‘Hm,’ zegt Esther. Het is duidelijk dat zij enige waarschijnlijkheid op prijs stelt. Ik aai haar over het hoofd. Weet zij veel.
Mijn benen beginnen loom te worden, alsof ze in een deken gewikkeld zijn en bij elke beweging vaster komen te zitten. Ik wil stoppen, aan de kant van de weg zitten of een eindje lopen tot het over is.
‘We stoppen even,’ zeg ik en ik rem. Esther wil weten waarom. Ik zoek een verklaring. ‘We zochten vroeger altijd kikkerdril. Dat stopten we in een potje en dan namen we het mee naar huis; na een tijdje veranderde het in kleine visjes en die werden dan kikkers.’
Esther kijkt wat ongelovig, maar welke reden heeft ze om te twijfelen?
‘Soms,’ zeg ik. ‘Meestal gebeurde het niet dat er kikkers uit kwamen.’
Intussen heb ik haar uit het zitje getild.

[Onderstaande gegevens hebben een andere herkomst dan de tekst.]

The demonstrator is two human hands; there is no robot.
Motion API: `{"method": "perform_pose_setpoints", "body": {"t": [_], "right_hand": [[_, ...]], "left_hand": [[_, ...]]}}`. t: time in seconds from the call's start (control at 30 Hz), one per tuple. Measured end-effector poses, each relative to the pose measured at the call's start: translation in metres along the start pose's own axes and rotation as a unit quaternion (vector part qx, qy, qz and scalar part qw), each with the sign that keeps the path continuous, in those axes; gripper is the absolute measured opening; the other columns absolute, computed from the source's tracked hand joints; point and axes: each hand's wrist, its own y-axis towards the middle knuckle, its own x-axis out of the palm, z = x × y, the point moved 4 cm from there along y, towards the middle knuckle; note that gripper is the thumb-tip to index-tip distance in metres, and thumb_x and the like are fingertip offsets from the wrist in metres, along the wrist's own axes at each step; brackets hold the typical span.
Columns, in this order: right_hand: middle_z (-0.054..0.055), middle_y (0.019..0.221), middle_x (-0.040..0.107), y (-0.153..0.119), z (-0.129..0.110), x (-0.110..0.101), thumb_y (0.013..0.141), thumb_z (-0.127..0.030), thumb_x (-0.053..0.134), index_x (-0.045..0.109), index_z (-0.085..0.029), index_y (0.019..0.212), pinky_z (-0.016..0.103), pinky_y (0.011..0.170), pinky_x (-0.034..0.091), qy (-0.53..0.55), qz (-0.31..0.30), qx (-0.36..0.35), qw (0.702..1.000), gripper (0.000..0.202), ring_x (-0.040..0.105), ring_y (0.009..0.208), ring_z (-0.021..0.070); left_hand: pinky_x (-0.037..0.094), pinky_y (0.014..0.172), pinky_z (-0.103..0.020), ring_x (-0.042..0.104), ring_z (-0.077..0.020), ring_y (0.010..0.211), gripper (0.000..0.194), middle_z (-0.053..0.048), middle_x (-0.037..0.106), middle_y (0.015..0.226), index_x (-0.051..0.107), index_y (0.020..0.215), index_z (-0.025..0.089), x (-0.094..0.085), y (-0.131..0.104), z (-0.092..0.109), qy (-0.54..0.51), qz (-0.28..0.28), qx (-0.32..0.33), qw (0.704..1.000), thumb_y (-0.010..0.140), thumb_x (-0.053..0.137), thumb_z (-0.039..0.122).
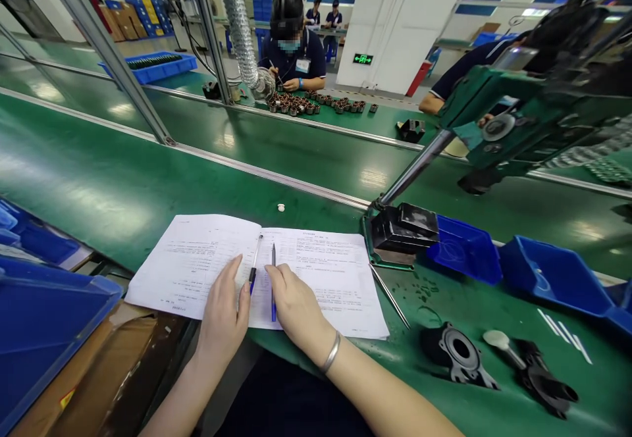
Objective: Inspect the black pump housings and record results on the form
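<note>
An open booklet of printed pages (pixel 330 272) lies on the green bench in front of me. My left hand (pixel 223 308) rests on its left page, fingers stretched out and holding nothing. Beside that thumb, along the booklet's fold, lies a clear pen with a dark grip (pixel 253 272). My right hand (pixel 299 302) is on the right page with its fingers curled. Its thumb crosses a second pen, grey and blue (pixel 273 302), which points away from me; the other fingertips are hidden under the hand.
A green press stand (pixel 395 236) rises right of the booklet, near a metal rod (pixel 391 295). Blue bins (pixel 557 276) and black housings (pixel 457 351) lie to the right; another blue bin (pixel 44 332) is at left. Across the bench, a co-worker (pixel 296 55) handles small copper-coloured parts (pixel 296 103).
</note>
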Motion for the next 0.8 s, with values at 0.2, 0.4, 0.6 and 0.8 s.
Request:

We zoeken de sloot af maar vinden niets. Onder het lopen wrijf ik me over mijn benen; het helpt niet. Ik ga op mijn hurken zitten, Esther blijft naast me staan en leunt op mijn schouder. We kijken naar het lege land.
‘Mag ik een pepermuntje?’ vraagt ze.
‘Ik heb geen pepermunt bij me.’
‘Maar ik wil het zo graag.’ Ze voelt in mijn zakken en haalt een spuitbus te voorschijn, die ik op school van een leerling heb afgenomen. Pinox '87. Evil Scan Beijum.

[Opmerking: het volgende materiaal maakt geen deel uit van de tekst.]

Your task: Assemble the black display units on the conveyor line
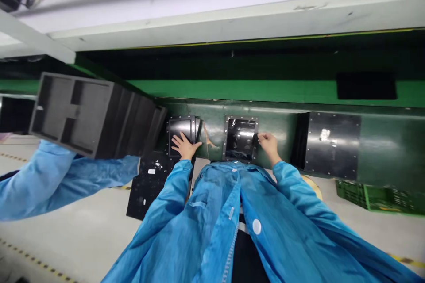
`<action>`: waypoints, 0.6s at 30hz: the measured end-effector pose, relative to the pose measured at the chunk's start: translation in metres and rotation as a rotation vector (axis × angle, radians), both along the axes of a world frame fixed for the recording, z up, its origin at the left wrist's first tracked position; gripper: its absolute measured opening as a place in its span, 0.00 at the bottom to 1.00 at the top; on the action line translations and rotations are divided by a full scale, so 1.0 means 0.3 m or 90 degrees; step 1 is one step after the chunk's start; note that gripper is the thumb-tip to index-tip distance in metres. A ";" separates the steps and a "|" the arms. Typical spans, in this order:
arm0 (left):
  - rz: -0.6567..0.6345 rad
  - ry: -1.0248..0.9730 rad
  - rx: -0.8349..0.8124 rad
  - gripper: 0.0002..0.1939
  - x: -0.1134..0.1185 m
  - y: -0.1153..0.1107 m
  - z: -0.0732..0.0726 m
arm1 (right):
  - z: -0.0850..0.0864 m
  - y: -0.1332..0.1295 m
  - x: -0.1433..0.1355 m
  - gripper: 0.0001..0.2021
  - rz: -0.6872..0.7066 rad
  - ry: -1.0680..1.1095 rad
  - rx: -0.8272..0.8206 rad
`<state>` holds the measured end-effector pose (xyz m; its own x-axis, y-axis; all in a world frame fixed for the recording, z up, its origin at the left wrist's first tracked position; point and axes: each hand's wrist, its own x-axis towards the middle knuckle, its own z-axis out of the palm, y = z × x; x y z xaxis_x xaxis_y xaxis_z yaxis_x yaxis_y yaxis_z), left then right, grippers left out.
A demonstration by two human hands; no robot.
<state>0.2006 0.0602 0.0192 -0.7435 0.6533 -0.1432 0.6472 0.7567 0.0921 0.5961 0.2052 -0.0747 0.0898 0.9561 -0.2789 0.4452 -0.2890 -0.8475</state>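
My left hand (pixel 186 146) rests with fingers spread on the top of a small stack of shiny black studded panels (pixel 179 126). To its right, a black tray-like panel (pixel 241 139) with a studded rim and a glossy recessed middle lies on the green bench. My right hand (pixel 268 143) is at that panel's right edge, fingertips pinched together. Something small and dark shows by these fingertips, but I cannot make out what it is or whether it is part of the panel.
A stack of black compartment trays (pixel 89 115) stands at left, by a person's blue sleeves (pixel 66 172). Farther right on the bench (pixel 381 141) is another stack of black studded panels (pixel 334 146). A green crate (pixel 378 199) sits below. A white shelf (pixel 232 22) runs overhead.
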 end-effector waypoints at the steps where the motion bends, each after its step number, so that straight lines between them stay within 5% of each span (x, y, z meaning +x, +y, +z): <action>1: -0.018 -0.007 -0.039 0.65 -0.005 -0.013 -0.003 | 0.002 -0.033 -0.032 0.19 0.013 0.037 -0.027; 5: -0.081 0.019 -0.091 0.53 0.028 -0.020 -0.005 | 0.066 -0.138 -0.226 0.12 0.134 0.122 -0.104; 9: -0.158 0.010 -0.096 0.43 0.074 -0.062 0.054 | 0.123 -0.187 -0.385 0.06 0.283 0.151 -0.126; 14: -0.141 -0.006 -0.070 0.36 0.030 -0.131 0.242 | 0.147 -0.236 -0.439 0.06 0.338 0.169 -0.216; 18: -0.029 -0.094 0.180 0.28 -0.084 -0.152 0.389 | 0.177 -0.259 -0.461 0.15 0.314 0.256 -0.262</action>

‘Wat is dat?’ vraagt Esther.
‘Een spuitbus. Daar kun je mee schrijven.’
‘Laat eens zien.’
‘Het kan alleen op muren,’ zeg ik, ‘er zijn hier geen muren.’ Ik wijs naar de rij bomen in de verte.
‘Ik had een oom,’ zeg ik, ‘die was boerenknecht in Canada. Hij heeft me eens verteld dat de akkers daar zo groot waren dat hij nooit wist of hij 's avonds wel terug zou komen als hij het land moest ploegen. Daar stonden geen bomen, je kon het eind niet zien. Hij was bang dat hij bij de rand van de wereld zou komen en er dan af zou vallen. Ik wist nooit of ik dat moest geloven. Wat denk jij?’
‘Wat is Canada?’ vraagt Esther. Ik probeer het haar duidelijk te maken.
‘Dan zette hij toch bomen neer?’
‘Ik weet het niet. Hij was maar een knecht, het land was niet van hem.’